R&D project brings hope to local rubber industry Philippine | 29/05/2017

Rubber farmers and processors in the Philippines have reasons to be hopeful as a group of researchers at the Department of Science and Technology – Forest Products Research and Development Institute (DOST-FPRDI) is currently working on an R&D project that seeks to boost their industry.

Titled “Optimization and Improvement of Proceses in the Production of Technically Specified Rubber and Demonstration of the Improved Facilities in Zamboanga Peninsula”, the project seeks to improve current processes in producing TSR by establishing the best practices and right technologies. The goal is to show the effects of present methods on product cost, quality and productivity.

According to Project Leader Engr. Belen B. Bisana, “The country’s natural rubber sector has long been suffering from very low productivity due to different factors: poor harvesting, old processing facilities, bad rubber quality, and lack of competitive products.”

Grown in plantations in tropical countries, the rubber tree produces inside its bark a sticky, milky sap that is gathered once the tree matures. Tappers make a cut in the trunk to collect the sap (called latex) and let the tree
live on.

Once it thickens into a semi-solid state, the latex is processed into a form that passes accepted standards (called technically specified rubber or TSR). TSR is used in a broad range of products, either alone or mixed with other ingredients.

Not all rubber is natural, however. Of the 15 billion kilos of rubber produced worldwide each year, two-thirds are synthetic. Synthetic rubber comes from petroleum by-products and like natural rubber, is widely used in the motor vehicle industry.

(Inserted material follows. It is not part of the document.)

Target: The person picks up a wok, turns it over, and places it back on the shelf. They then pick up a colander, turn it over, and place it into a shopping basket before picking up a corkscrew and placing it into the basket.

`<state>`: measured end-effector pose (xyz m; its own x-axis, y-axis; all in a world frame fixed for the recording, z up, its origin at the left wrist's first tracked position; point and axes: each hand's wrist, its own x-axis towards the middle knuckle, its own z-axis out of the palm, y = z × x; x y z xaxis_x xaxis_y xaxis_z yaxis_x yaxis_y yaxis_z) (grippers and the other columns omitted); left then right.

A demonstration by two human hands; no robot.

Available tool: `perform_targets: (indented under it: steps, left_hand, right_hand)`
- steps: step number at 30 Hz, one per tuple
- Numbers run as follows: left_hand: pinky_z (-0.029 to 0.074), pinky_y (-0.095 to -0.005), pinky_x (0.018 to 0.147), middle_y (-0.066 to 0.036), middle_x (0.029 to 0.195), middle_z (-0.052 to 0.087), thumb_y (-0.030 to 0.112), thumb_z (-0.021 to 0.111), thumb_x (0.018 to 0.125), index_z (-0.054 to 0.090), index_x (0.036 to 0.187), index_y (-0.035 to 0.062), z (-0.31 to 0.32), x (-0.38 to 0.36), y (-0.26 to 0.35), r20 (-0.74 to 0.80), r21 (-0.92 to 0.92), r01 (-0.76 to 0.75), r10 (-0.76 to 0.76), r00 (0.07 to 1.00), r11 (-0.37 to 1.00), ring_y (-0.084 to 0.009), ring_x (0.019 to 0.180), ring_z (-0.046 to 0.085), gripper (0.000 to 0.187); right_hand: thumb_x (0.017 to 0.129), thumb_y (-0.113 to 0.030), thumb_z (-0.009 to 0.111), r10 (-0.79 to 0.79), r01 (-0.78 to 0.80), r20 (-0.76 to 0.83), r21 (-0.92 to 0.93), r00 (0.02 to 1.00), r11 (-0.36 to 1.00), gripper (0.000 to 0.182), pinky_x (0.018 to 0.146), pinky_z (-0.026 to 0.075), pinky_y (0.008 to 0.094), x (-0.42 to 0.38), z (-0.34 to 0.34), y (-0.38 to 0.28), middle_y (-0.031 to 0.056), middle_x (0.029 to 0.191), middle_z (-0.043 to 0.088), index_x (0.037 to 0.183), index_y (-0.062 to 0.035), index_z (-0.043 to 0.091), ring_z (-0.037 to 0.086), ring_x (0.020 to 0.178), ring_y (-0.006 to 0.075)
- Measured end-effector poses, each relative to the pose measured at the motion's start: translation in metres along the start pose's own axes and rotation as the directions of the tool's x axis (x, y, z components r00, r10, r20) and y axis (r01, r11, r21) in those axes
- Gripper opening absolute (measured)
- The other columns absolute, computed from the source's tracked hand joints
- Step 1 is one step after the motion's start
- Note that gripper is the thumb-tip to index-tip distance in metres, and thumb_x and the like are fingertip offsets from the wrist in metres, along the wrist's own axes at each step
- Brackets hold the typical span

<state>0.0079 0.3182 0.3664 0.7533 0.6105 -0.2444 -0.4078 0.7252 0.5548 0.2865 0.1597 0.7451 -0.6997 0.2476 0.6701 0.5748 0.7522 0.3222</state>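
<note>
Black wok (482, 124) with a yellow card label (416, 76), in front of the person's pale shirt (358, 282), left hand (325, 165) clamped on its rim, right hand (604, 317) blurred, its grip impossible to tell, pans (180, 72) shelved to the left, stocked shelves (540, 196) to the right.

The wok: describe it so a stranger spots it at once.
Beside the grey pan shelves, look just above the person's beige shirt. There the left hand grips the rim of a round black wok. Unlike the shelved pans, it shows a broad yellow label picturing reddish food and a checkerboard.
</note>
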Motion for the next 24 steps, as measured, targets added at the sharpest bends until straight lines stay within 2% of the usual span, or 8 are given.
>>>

Engr. Bisana explains, “FPRDI took the lead in the project because it believes the natural rubber industry in the
Philippines has a lot more room to grow. Experts say that the 2015 world shortfall in natural rubber which reached 125,000 metric tons can grow to 1.067 metric tons by 2030. This booming market is something we must take advantage of.”

Rubber trees are grown in 217,000 hectares across the Philippines, mostly in Mindanao. Around 450,000 metric tons of rubber were produced in 2014, with about half coming from the Zamboanga Peninsula.

According to Engr. Bisana, about 75% of the project objectives have so far been achieved.

“We have improved and put in place new production equipment at the Philippine Pioneer Rubber Products Corporation (PPRPC). We have also integrated some of Malaysia, India and Indonesia’s best practices on latex tapping and processing in the PPRPC’s upgrading,” she says.

“We have also conducted two training courses in Zamboanga for rubber farmers, tappers, and rubber processing plant workers, teaching them how to put up a nursery, plant seedlings, do a budding operation, and harvest latex. Two training manuals have also been prepared.”

Funded by the DOST-Grants-in-Aid, the project started in October 2013 and is set to end July 2016.